• _WHAT YOU HAVE TO DO_:
Look through the listing below, find every line with the string "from", and copy it.

• _DATA SECTION_:
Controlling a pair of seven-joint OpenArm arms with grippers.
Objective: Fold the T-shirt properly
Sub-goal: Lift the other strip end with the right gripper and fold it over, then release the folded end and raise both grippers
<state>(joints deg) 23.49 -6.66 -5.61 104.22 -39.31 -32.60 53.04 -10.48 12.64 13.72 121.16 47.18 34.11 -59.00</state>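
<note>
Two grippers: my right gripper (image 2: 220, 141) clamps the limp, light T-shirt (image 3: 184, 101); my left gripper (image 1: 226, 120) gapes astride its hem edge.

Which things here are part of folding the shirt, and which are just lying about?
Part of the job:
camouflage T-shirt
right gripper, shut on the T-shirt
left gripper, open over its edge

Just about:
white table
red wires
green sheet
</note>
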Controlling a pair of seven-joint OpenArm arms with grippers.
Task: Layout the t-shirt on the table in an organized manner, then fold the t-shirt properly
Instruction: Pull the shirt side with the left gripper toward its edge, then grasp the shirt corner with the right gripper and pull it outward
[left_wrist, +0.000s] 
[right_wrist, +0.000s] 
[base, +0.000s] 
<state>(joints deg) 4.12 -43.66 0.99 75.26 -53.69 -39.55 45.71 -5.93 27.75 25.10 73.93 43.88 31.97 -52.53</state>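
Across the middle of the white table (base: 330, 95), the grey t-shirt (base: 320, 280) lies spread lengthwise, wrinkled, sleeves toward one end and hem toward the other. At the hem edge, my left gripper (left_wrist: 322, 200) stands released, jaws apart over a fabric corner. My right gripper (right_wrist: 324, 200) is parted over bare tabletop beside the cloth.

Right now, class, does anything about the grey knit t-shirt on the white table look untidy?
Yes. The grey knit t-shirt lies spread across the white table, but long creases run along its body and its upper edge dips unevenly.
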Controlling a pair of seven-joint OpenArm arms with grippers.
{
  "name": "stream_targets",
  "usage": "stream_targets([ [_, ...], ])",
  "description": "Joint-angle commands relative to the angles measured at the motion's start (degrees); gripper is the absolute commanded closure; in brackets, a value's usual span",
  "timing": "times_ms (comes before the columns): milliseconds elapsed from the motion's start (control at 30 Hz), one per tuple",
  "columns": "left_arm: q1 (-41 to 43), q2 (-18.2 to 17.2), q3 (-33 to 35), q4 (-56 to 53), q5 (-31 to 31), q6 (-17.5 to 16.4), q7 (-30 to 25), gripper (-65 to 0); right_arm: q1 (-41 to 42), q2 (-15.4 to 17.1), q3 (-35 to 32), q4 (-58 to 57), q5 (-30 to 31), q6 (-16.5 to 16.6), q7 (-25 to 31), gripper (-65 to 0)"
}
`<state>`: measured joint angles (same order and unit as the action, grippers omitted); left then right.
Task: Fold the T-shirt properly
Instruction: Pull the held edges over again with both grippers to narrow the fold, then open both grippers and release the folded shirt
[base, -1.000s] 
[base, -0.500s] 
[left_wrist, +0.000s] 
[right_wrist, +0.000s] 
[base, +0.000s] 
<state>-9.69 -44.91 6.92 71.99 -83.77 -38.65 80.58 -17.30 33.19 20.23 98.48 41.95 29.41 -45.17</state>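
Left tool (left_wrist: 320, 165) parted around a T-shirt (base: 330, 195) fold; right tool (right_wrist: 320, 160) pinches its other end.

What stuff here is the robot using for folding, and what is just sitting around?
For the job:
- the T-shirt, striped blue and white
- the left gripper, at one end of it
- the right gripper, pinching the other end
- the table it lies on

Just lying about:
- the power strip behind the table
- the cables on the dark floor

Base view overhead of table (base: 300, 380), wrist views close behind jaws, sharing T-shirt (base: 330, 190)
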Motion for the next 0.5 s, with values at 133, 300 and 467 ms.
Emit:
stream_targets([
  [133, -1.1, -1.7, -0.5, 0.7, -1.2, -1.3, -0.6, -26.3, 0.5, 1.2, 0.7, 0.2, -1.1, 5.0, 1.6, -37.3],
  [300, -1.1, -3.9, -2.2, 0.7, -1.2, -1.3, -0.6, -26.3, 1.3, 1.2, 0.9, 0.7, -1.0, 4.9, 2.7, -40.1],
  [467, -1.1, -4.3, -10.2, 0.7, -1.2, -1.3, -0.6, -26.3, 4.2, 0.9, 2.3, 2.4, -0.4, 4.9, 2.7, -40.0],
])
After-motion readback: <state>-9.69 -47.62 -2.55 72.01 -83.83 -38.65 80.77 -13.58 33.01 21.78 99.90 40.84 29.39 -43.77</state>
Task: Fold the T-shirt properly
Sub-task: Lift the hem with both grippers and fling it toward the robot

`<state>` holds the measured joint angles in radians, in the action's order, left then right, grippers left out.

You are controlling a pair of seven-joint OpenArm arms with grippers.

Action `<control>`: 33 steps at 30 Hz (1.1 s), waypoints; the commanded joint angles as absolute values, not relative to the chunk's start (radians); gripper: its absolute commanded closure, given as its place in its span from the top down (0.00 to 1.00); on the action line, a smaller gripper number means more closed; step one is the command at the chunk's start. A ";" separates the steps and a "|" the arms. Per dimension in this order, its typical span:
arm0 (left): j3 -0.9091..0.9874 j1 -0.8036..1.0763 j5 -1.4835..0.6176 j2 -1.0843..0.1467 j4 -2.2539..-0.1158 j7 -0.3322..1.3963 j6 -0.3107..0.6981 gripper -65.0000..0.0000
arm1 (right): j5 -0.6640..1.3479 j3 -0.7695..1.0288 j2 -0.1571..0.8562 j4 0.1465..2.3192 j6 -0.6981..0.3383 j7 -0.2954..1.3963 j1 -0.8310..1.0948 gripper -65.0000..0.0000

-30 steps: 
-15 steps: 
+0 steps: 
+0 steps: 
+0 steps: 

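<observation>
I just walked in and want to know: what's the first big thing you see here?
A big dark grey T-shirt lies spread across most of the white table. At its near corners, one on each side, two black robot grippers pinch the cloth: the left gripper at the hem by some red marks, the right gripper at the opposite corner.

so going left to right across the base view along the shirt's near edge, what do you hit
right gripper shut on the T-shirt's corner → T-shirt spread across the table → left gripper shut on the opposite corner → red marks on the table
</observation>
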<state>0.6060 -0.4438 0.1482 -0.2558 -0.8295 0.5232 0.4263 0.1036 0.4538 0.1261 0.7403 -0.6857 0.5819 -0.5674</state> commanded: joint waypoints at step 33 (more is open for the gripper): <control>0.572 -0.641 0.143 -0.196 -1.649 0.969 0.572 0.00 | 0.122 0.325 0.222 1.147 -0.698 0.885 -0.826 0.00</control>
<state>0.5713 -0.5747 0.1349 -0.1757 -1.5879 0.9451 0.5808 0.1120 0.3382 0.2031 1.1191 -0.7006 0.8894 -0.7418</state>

• _FINISHED TASK_:
  "timing": "times_ms (comes before the columns): milliseconds elapsed from the motion's start (control at 30 Hz), one per tuple",
Action `<control>`: 33 steps at 30 Hz (1.1 s), waypoints; the commanded joint angles as absolute values, not relative to the chunk's start (radians); gripper: its absolute commanded closure, given as its place in its span from the top down (0.00 to 1.00); on the action line, a smaller gripper number means more closed; step one is the command at the chunk's start. A ";" separates the steps and a "|" the arms. Per dimension in this order, its typical span:

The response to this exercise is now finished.